IITSAAR DALAM IBADAH ADALAH MAKRUH

Bismillah. Alhamdulillah. Wa shallallahu 'ala Nabiyyina Muhammadin wa 'ala aalihi wa shahbihi ajma'iin. Wa ba'du.p

Tradisi di negeri kita kadang ga enakan, meskipun dalam masalah ibadah dan mendekatkan diri kepada Allah. Dalam urusan ibadah, seharusnya dahulukan diri sendiri daripada orang lain.

Sebuah qoidah mengatakan :

الإيثار بالقرب مكروه

"Mendahulukan orang lain daripada dirinya dalam masalah ibadah hukumnya makruh."

Dalil dari qoidah ini sabda Nabi shallallahu 'alaihi wa sallam dalam hadits yang shohih : 

((لا يزال قوم يتأخرون حتى يأخرهم الله تعالى))

"Senantiasa suatu kaum menunda-nunda (suatu urusan) hingga Allah Ta'ala akan mengakhirkan (urusan mereka)." [Iidhooh al-Qowaaid al-Fiqhiyyah, 109].

Iitsaar secara bahasa maknanya mengutamakan dan mendahulukan, sebagaimana firman Allah Ta'ala

«لَقَدْ ءَاثَرَكَ ٱللَّهُ عَلَيْنَا»

Artinya : "Sungguh Allah telah melebihkan kamu atas kami." (QS. Yusuf : 91)

Adapun secara syar'i : mendahulukan orang lain daripada dirinya dalam masalah mendekatkan diri kepada Allah atau dalam masalah ibadah.

Contoh kasus, seseorang mendahulukan orang lain dalam masalah keutamaan shaf pertama, atau dalam masalah menutup aurat atau dalam hal menggunakan air wudhu, para ulama mengatakan, mengutamakan orang lain dalam masalah ibadah hukumnya makruh karena dia telah meninggalkan pemuliaan dan pengagungan kepada Allah.

Berkata Imam Jalaluddin Abdurrahman as-Suyuuthi atau yang lebih dikenal dengan Imam as-Suyuuthi :

وقال الإمام : لو دخل الوقت -ومعه ماء يتوضأ به- فوهبه لغيره ليتوضأ به، لم يجز، لا أعرف فيه خلافا، لأن الإيثار : إنما يكون فيما يتعلق بالنفوس، لا فيما يتعلق بالقرب، والعبادات.

وقال في شرح المهذب، في باب الجمعة : لا يقام أحد من مجلسه ليجلس في موضعه، فإن قام باختياره، لم يكره، فإن انتقل إلى أبعد من الإمام كره.

قال أصحابنا :لأنه آثار بالقربة.

وقال الشيخ أبو محمد في الفروق : من دخل عليه وقت الصلاة، ومعه مايكفيه لطهارته، وهناك من يحتاجه لالطهارة، لم يجز له الإيثار.

لو أراد المضطر : إيثار غيره بالطعام، لاستبقاء مهجته، كان له ذلك، وإن خاف فوات مهجته. 

والفرق : أن الحق في الطهارة لله، فلا يسوغ فيه الإيثار، والحق في حال المخمصة لنفسه. 

وقد علم أن المهجتين على شرف التلف إلا واحدة تستدرك بذلك الطعام، فحسن إيثار نفسه على نفسه.

"Berkata Imam al-Juwaini : 'Seandainya telah masuk waktu (sholat) -dan bersama seseorang ada air yang dia bisa gunakan untuk berwudhu, lalu dia berikan air itu kepada orang lain agar ia berwudhu dengannya, hal itu tidak diperbolehkan.
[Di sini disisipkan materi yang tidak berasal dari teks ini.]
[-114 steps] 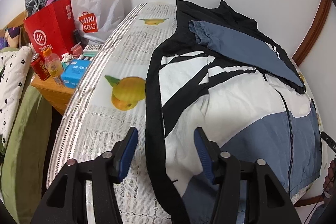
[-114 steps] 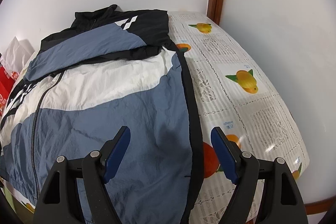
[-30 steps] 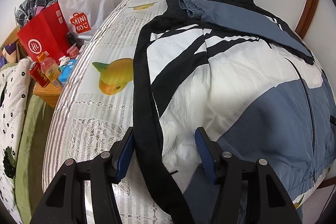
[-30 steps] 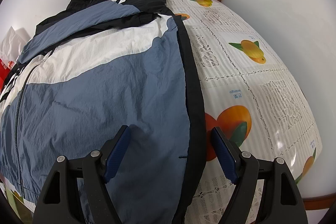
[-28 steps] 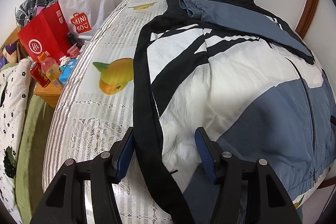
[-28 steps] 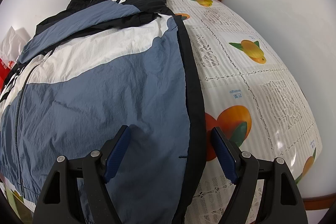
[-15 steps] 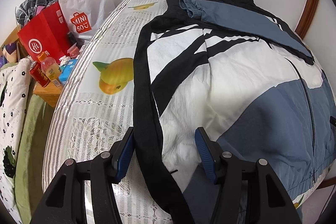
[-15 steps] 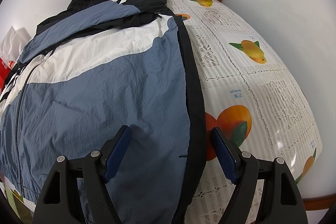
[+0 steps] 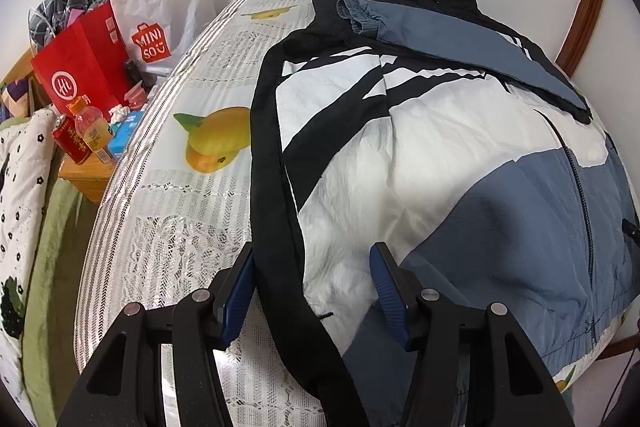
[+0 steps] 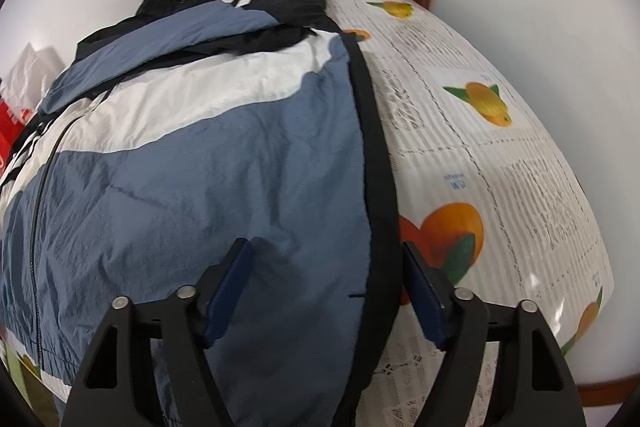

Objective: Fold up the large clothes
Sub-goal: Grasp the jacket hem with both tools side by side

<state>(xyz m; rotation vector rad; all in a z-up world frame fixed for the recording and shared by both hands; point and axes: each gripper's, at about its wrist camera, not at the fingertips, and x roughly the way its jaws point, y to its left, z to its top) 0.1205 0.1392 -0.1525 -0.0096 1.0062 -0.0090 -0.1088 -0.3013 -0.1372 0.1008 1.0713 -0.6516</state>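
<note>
On the fruit-print counter [image 9: 168, 219], the blue, white and black zip-up windbreaker jacket [image 9: 460, 155] lies flat. Left gripper [image 9: 312, 279], at seven o'clock, jaws narrowing around its black hem band; right gripper [image 10: 326, 279], at five o'clock, closing likewise. Neither pinches yet; a bottom-up fold seems imminent.

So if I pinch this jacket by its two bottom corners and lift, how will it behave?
The jacket looks thin and crinkly, so probably light and floppy: the middle should sag between the corners. The folded-in sleeve lies loose on top and may slide off. The glossy tablecloth should offer little drag.
</note>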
Sungguhnya  aku mengetahui dalam hal ini tidak ada khilaf. Karena Sesungguhnya iitsaar :  ia hanya terjadi pada apa yang berkaitan dengan urusan pribadi, tidak pada yang berkaitan dengan urusan mendekatkan diri kepada Allah dan dalam perkara ibadah.'" 
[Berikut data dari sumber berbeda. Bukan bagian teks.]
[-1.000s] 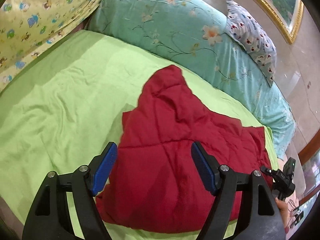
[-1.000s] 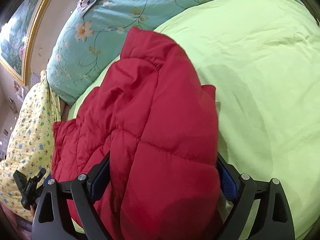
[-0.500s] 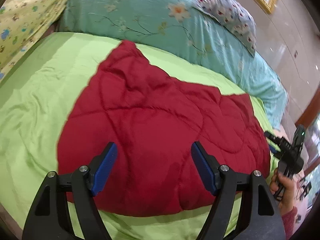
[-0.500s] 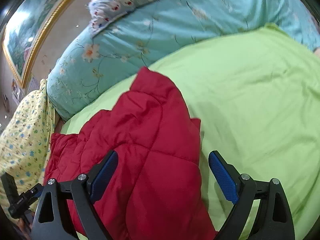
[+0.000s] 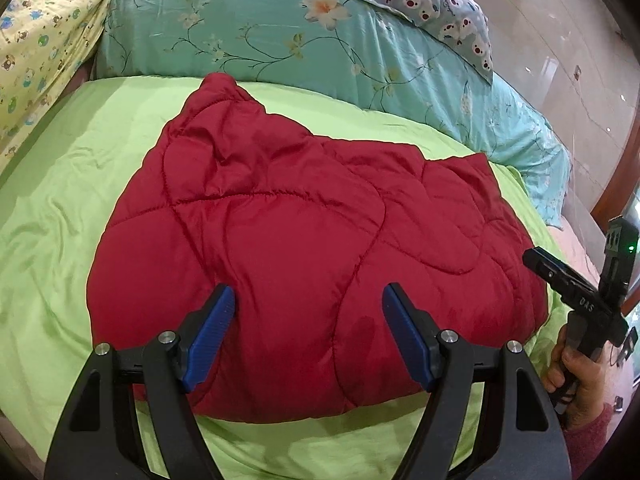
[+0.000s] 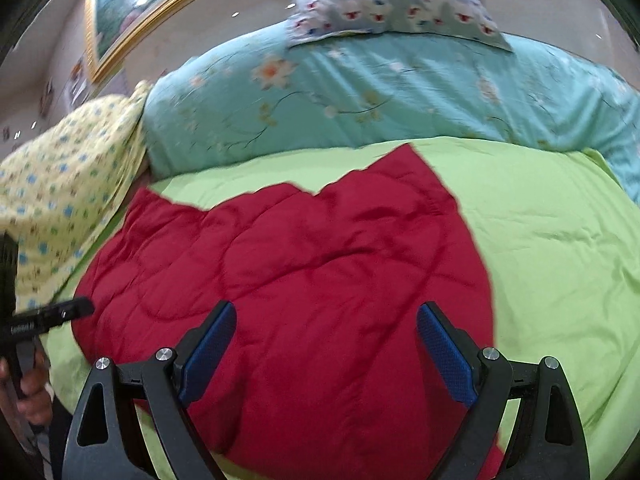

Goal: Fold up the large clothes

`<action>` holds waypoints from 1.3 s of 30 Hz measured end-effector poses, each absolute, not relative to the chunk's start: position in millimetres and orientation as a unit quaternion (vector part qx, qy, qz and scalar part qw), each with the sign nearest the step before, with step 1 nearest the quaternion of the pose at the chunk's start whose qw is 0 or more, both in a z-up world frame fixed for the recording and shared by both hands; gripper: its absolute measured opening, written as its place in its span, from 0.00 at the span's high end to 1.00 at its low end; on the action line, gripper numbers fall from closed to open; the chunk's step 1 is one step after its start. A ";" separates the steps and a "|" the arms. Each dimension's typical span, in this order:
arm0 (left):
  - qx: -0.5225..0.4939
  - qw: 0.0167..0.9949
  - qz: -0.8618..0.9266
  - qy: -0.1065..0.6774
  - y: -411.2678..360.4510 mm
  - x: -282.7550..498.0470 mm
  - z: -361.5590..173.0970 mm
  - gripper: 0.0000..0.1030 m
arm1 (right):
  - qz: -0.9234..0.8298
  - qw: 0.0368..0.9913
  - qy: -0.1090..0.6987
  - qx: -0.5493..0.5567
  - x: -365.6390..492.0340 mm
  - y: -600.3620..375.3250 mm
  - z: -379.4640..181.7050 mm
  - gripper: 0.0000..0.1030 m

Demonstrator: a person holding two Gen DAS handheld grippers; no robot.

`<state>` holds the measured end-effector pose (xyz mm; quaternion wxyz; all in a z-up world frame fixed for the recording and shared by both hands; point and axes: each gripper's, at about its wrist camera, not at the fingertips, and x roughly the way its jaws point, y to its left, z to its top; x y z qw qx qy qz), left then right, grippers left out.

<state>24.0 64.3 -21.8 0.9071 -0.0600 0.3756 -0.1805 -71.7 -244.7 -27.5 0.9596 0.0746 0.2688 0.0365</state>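
jacket [image 5: 304,240] now flat, peak headward

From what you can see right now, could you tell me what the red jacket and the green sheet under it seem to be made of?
The red jacket looks like padded synthetic shell, slightly glossy: stitched quilt lines and puffy panels. The green sheet looks like thin, smooth woven fabric with a soft sheen and fine wrinkles; the fibre is unclear.

Jacket [image 5: 304,232]: solid red, quilted stitch lines. Sheet [image 5: 72,184]: plain lime green; quilt [image 5: 248,24]: teal with white-and-peach flowers on dark vines; pillow [image 5: 432,4]: pale blue with red-and-white motifs. Blanket [image 5: 36,32]: yellow with small blue and green figures; fingers [image 5: 208,332]: black with blue pads.
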 end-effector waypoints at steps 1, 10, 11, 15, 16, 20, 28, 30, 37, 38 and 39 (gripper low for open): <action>-0.056 0.907 -0.180 0.376 63.1 24.4 -22.8 0.26 | 0.039 0.959 0.272 0.067 -71.6 -239.4 -27.2 0.10; -0.012 0.906 -0.172 0.388 50.2 37.7 -31.7 0.26 | 0.088 0.941 0.327 0.005 -52.3 -190.1 -28.2 0.10; -0.010 0.905 -0.171 0.389 49.7 40.3 -32.8 0.26 | 0.090 0.938 0.335 0.002 -47.9 -187.0 -29.5 0.10; -0.013 0.901 -0.172 0.398 51.3 54.8 -37.5 0.26 | 0.085 0.923 0.375 -0.007 -24.7 -182.7 -37.7 0.10; -0.016 0.900 -0.171 0.401 52.4 60.5 -38.7 0.26 | 0.085 0.919 0.385 -0.001 -16.3 -185.5 -39.8 0.10; -0.016 0.896 -0.170 0.409 50.5 73.4 -40.8 0.26 | 0.072 0.911 0.405 0.015 6.6 -199.2 -41.5 0.10; -0.010 0.888 -0.143 0.436 43.8 113.8 -33.9 0.26 | 0.039 0.904 0.424 0.031 36.0 -215.5 -39.3 0.10; -0.009 0.885 -0.127 0.448 42.8 130.2 -29.1 0.26 | 0.031 0.906 0.420 0.032 40.2 -218.1 -37.0 0.10; -0.009 0.875 -0.079 0.477 46.5 185.3 -45.5 0.26 | 0.004 0.904 0.424 0.051 63.6 -246.4 -42.2 0.10; -0.014 0.874 -0.074 0.481 48.2 191.4 -48.8 0.25 | -0.001 0.904 0.425 0.051 67.2 -250.3 -43.6 0.10; -0.018 0.873 -0.069 0.483 49.8 197.2 -51.4 0.24 | -0.004 0.903 0.427 0.053 70.2 -254.2 -45.0 0.10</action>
Imam al-Juwaini juga mengatakan dalam syarh al-Muhadzab, pada bab sholat jum'at : 'Janganlah seseorang diberdirikan dari tempat duduknya agar ia bisa duduk ditempat orang tersebut, apabila ia berdiri karena keinginannya, maka hal tersebut tidak dibenci. Apabila ia berpindah menjauhi Imam, maka hal tersebut dibenci.'

Berkata sahabat kami (yakni, ulama Syafi'iyyah) : Sesungguhnya hal itu termasuk iitsaar.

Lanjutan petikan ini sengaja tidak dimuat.